*What needs to be done:* Word for word, repeat the data that follows. Do not include the pictures.

*Data shown:*
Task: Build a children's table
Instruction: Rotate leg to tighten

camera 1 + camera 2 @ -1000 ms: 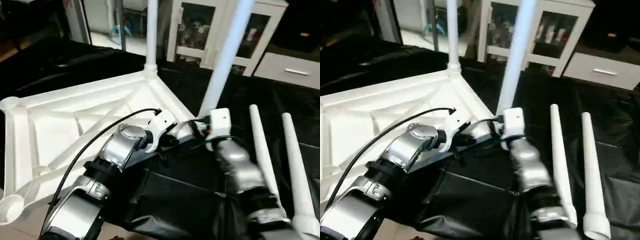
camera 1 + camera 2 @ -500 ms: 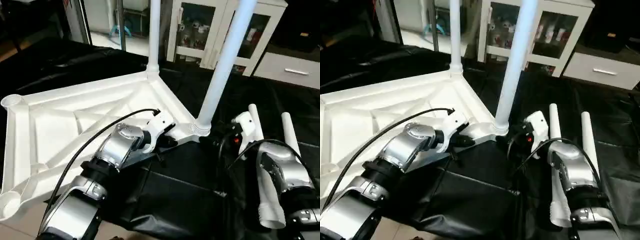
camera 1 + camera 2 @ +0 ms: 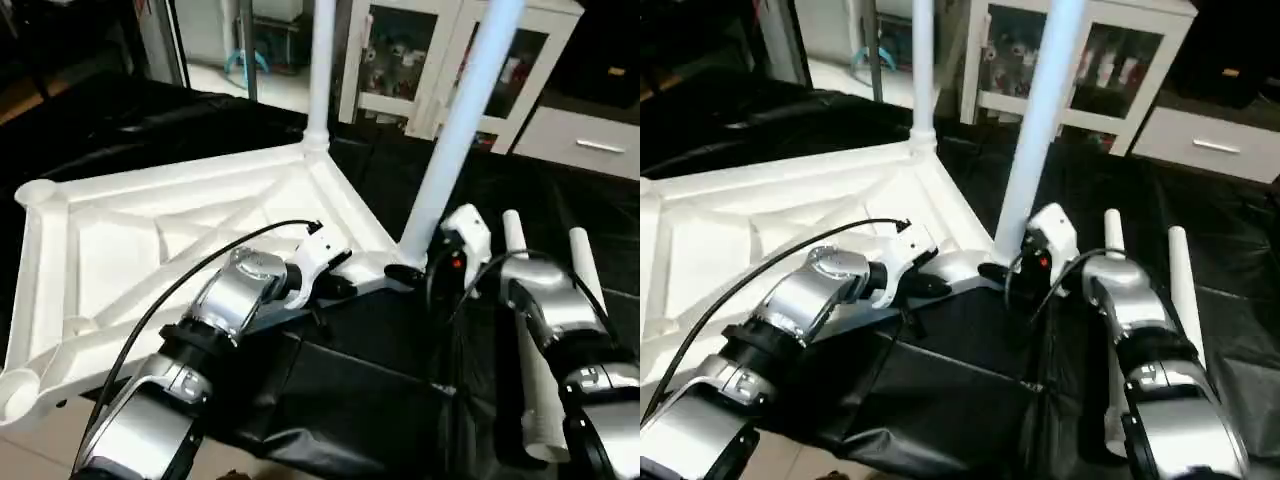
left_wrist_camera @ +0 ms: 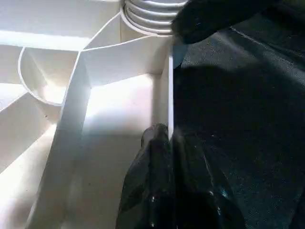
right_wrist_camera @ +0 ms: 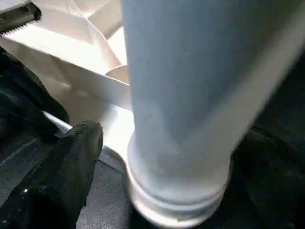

*Problem solution:*
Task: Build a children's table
Instruction: Rotate leg to tighten

camera 1 + camera 2 @ -1000 ms: 
camera 1 + camera 2 @ -500 ms: 
camera 1 + camera 2 @ +0 ms: 
left_wrist_camera @ +0 ms: 
right_wrist_camera @ +0 ms: 

What came before is the finished answer.